**What the exercise asks**
Gather from the material every line that contains the string "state".
- Opening Delimiter -
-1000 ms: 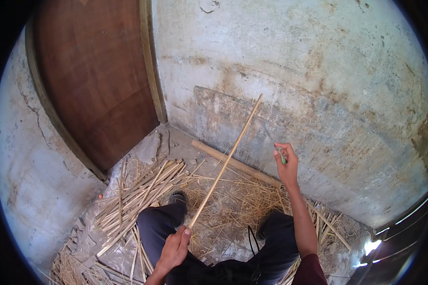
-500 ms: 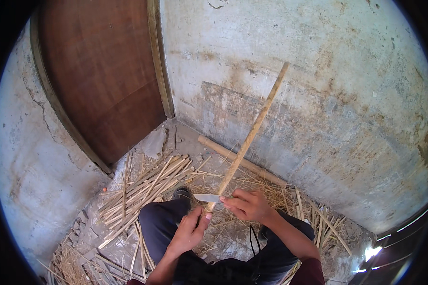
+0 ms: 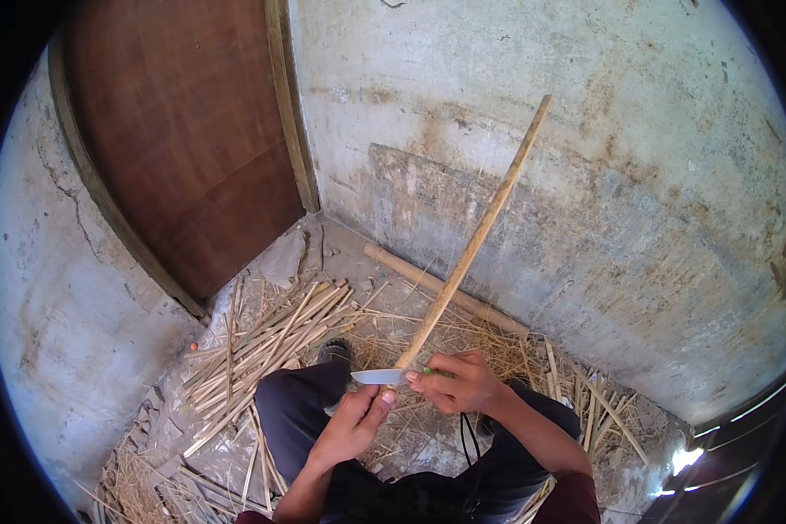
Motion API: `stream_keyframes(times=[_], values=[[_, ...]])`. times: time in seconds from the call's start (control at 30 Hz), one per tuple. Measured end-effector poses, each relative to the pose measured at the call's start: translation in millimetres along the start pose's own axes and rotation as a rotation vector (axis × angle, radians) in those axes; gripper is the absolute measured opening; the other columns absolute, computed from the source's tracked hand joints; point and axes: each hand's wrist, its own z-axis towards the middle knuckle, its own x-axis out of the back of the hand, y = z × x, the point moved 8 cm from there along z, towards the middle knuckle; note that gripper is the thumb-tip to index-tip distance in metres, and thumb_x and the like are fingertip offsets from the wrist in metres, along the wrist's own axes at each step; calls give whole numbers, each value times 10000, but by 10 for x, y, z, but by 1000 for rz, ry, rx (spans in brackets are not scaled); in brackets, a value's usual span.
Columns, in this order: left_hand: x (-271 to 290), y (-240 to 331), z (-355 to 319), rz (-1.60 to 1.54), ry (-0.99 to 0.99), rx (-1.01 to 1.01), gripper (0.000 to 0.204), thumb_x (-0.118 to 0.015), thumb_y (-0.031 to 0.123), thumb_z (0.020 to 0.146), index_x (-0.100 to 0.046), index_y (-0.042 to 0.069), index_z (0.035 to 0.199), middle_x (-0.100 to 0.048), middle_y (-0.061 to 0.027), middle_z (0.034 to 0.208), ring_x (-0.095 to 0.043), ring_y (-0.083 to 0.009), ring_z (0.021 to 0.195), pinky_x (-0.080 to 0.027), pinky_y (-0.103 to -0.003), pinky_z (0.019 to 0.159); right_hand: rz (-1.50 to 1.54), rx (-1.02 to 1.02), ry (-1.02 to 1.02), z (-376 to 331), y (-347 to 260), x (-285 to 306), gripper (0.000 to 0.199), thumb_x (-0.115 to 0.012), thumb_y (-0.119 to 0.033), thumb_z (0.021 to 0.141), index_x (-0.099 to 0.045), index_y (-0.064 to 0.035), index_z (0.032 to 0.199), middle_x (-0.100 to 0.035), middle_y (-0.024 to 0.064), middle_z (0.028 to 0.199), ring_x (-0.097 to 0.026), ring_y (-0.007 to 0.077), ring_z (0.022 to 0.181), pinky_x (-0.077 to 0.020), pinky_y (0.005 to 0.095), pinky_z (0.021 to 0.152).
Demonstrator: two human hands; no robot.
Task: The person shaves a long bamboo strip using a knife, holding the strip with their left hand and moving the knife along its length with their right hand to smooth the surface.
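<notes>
1. Between our bent knees we hold the long tan stick (image 3: 472,253); its lower end sits at our left hand (image 3: 355,421), and its shaft slants away up and to the right, the far tip showing against the stained wall (image 3: 655,175).
2. Our left hand is closed around that lower end, thumb uppermost; the fingers beneath are partly hidden, so we cannot tell how they wrap.
3. Our right hand (image 3: 458,384) grips a knife (image 3: 377,377); a bit of green handle (image 3: 437,372) shows at the curled fingers, and the thumb sits by the base of the blade.
4. The knife's pale blade points left and lies across the stick just beyond our left thumb; whether its edge bites into the surface, we cannot tell.
5. Left of our dark trousers (image 3: 293,406) we see a heap of split sticks (image 3: 275,349), most lying roughly one way; a dark shoe (image 3: 334,352) is beside it.
6. Thin shavings (image 3: 502,349) lie scattered ahead of us; a thick round pole (image 3: 402,268) runs along the foot of the wall, and loose sticks (image 3: 607,410) lie at our right.
7. Beyond the heap stands a brown door (image 3: 179,131).
</notes>
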Motion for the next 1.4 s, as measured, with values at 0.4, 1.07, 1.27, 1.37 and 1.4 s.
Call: stream_keyframes(times=[0.4,1.07,1.27,1.37,1.4], values=[[55,-104,-169,-58,-14,66,340,-530,269,1177,-552,12,955,-489,-16,673,-434,-130,618,-382,-360,582,17,-250,261,-59,642,432,96,-798,-114,960,-807,-115,1055,-650,16,763,-591,136,538,-445,309,450],[7,-187,-222,-130,-79,155,489,-425,428,1199,-537,20,954,-473,-25,706,-444,-174,648,-389,-367,630,1,-119,107,4,246,202,137,-846,-122,896,-813,-142,1028,-597,-32,773,-494,104,479,-393,301,415],[37,-107,-278,58,-62,145,481,-417,417,1195,-532,6,973,-498,-86,679,-495,-237,629,-407,-409,636,-34,-146,148,31,338,367,170,-844,-89,881,-824,-135,1043,-624,-31,777,-506,104,484,-396,307,419],[53,-58,-296,75,-53,137,477,-413,410,1196,-530,11,962,-495,-88,674,-503,-243,629,-412,-417,639,-76,-148,152,8,367,401,153,-844,-81,884,-824,-131,1028,-631,-21,768,-515,112,486,-395,310,420],[62,-67,-298,76,-55,138,477,-413,410,1196,-530,11,962,-495,-88,674,-503,-243,629,-412,-417,639,-121,-142,132,-1,367,391,136,-844,-78,889,-823,-129,1014,-631,-14,756,-522,117,489,-394,310,421]])
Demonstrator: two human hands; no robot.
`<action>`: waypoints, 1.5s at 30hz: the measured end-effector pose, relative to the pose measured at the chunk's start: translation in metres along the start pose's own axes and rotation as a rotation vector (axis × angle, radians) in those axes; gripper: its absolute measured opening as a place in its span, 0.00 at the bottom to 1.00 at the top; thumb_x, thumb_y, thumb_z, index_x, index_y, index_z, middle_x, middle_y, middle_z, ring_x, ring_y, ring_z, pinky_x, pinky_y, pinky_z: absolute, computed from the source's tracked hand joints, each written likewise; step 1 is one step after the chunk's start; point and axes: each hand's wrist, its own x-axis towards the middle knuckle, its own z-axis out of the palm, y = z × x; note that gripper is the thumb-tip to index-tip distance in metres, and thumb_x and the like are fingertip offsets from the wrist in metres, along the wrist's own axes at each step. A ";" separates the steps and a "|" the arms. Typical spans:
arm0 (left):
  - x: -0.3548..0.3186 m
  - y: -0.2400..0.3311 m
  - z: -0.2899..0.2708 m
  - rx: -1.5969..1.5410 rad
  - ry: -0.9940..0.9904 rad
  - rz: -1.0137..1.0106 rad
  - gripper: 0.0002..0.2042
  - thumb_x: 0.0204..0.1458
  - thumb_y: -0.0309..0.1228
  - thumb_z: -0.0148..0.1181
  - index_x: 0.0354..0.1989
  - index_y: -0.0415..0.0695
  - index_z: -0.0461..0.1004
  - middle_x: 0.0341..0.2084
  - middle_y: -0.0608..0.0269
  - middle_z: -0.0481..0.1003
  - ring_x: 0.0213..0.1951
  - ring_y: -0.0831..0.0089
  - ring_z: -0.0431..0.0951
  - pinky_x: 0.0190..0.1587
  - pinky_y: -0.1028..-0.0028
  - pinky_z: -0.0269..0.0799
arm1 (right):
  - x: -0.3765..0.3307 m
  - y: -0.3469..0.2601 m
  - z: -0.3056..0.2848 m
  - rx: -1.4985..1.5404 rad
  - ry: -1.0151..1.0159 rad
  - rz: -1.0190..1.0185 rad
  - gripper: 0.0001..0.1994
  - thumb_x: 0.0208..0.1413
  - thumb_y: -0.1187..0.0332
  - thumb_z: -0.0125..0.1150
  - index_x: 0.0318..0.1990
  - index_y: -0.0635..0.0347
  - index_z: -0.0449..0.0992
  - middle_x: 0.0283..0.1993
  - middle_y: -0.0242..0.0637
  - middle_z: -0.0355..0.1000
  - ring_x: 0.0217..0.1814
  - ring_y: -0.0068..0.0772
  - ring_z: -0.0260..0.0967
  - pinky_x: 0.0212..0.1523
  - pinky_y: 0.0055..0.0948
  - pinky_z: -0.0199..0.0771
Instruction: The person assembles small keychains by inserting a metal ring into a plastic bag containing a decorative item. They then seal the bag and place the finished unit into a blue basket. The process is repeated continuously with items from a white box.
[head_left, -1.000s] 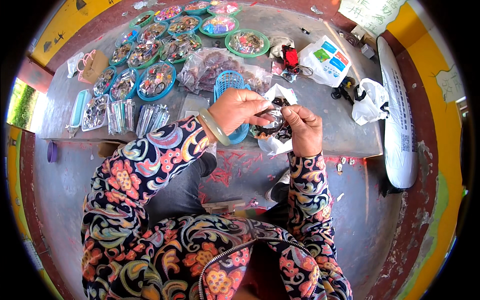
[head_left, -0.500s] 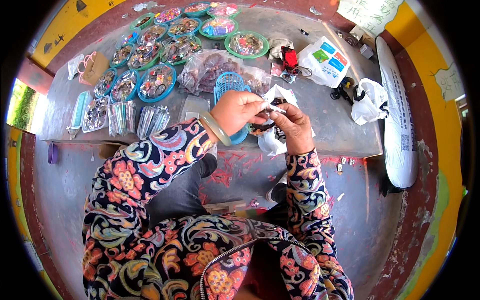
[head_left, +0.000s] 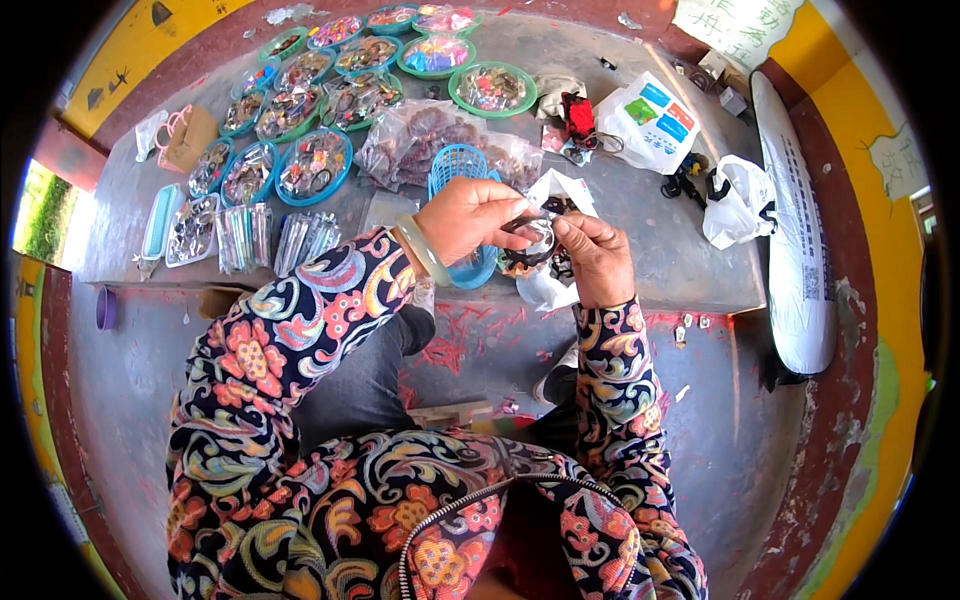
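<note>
- Dark loop (head_left: 532,261): raised over the white bag (head_left: 546,290).
- Left grip (head_left: 470,222) and right grip (head_left: 598,262): both pinching the loop's edge.
- Looks light, probably springy, perhaps slippery; best held at opposite sides, without hard twisting.

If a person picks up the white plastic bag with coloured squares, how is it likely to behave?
The white plastic bag would probably be floppy, because its thin film looks creased. It may also be a little slippery, since the surface appears smooth. Its weight is hard to judge, as any contents are hidden.
</note>
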 end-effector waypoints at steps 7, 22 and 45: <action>-0.001 0.004 0.007 0.078 0.053 -0.027 0.12 0.50 0.29 0.54 0.39 0.34 0.71 0.32 0.60 0.74 0.33 0.76 0.75 0.30 0.80 0.73 | -0.003 -0.009 0.011 -0.169 -0.031 -0.045 0.05 0.48 0.75 0.57 0.32 0.66 0.76 0.27 0.32 0.71 0.30 0.20 0.65 0.33 0.18 0.63; 0.000 0.002 -0.004 0.385 0.033 -0.042 0.13 0.51 0.35 0.53 0.36 0.37 0.74 0.28 0.61 0.75 0.26 0.81 0.73 0.16 0.83 0.65 | -0.004 -0.011 0.005 -0.204 0.018 0.109 0.05 0.46 0.73 0.61 0.30 0.65 0.77 0.24 0.30 0.71 0.28 0.17 0.64 0.26 0.16 0.61; 0.005 0.001 -0.018 -0.146 0.095 -0.047 0.13 0.51 0.33 0.52 0.41 0.38 0.70 0.33 0.62 0.74 0.36 0.76 0.75 0.38 0.77 0.70 | -0.014 -0.006 0.014 -0.892 -0.102 -0.766 0.13 0.36 0.82 0.51 0.33 0.62 0.74 0.41 0.42 0.70 0.37 0.36 0.69 0.37 0.27 0.67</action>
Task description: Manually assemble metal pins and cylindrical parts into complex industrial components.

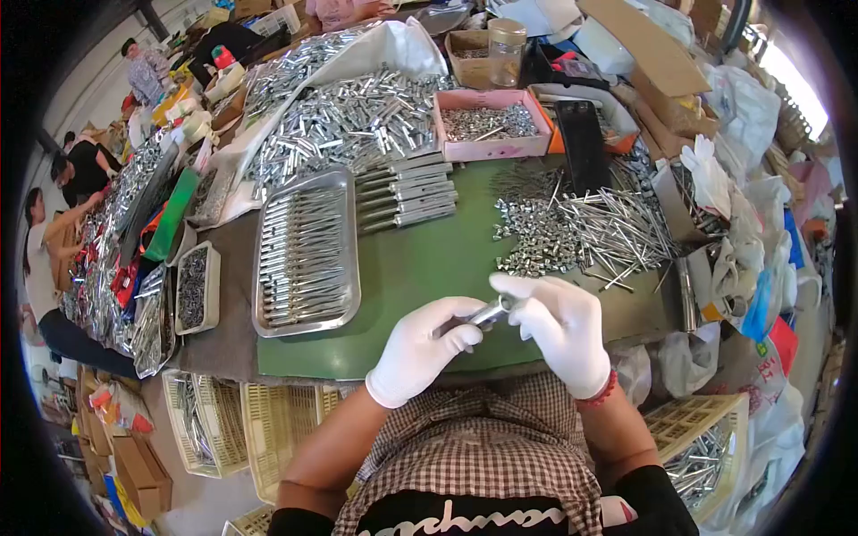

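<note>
Both white-gloved hands meet just above the near edge of the green mat [420, 268]: the left hand [420, 347] is wrapped round a small metal sleeve [487, 314], and the right hand [563, 326] pinches its far end between the fingertips. To the left, a steel tray [264, 330] holds neat rows of finished metal pieces, while a pink box [490, 150] further back is full of small silver fittings, with a clear jar [506, 49] behind it. A loose heap of nuts and long bolts [581, 232] lies on the mat at the right, and small white trays [211, 290] of dark screws sit beside the steel tray.
</note>
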Demonstrator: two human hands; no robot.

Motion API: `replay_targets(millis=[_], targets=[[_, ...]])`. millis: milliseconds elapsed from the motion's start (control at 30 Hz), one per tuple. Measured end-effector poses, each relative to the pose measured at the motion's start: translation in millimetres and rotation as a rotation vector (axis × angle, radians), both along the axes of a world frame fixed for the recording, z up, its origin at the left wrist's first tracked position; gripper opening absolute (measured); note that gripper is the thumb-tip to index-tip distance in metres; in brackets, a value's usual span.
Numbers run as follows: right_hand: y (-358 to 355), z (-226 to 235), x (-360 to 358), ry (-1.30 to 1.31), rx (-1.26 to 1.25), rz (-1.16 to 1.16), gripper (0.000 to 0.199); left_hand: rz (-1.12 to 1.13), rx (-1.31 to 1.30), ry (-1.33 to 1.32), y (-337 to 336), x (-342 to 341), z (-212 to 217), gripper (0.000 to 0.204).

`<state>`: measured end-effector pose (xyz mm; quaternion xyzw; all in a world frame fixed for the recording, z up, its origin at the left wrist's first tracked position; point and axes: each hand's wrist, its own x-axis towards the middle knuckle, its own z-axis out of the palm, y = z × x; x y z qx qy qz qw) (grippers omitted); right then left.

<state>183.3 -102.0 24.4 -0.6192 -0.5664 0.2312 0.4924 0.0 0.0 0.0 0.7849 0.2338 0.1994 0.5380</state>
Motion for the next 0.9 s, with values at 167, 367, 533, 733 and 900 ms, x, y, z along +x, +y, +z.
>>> replay_targets(millis=[167, 367, 533, 733, 900], targets=[[8, 27, -22, 0.333, -0.118, 0.114, 0.021, -0.069, -0.613, -0.353, -7, -2, -5, 0.034], [-3, 77, -13, -0.216, 0.223, -0.060, 0.020, 0.054, -0.442, -0.478, 0, -14, 0, 0.073], [-2, 87, -11, -0.372, 0.369, -0.194, 0.021, 0.032, -0.457, -0.492, -3, -19, 0, 0.062], [-3, 84, -13, -0.418, 0.302, -0.212, 0.022, 0.041, -0.404, -0.480, -3, -18, 4, 0.064], [11, 53, -28, -0.328, 0.195, -0.064, 0.021, -0.130, -0.469, -0.571, -3, 1, 21, 0.066]])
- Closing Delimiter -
**Answer box**
`<state>`: measured end-effector pose (xyz mm; quaternion xyzw; all in a world frame fixed for the recording, z up, its origin at the left wrist's first tracked position; point and axes: each hand's wrist, its own x-axis towards the middle knuckle, its own z-axis out of the palm, y = z × x; x y z qx qy qz qw) (grippers omitted); right then left.
<state>183.3 -102.0 24.4 -0.6192 -0.5664 0.2312 0.4924 0.0 0.0 0.0 0.7849 0.2338 0.1994 0.5380</state>

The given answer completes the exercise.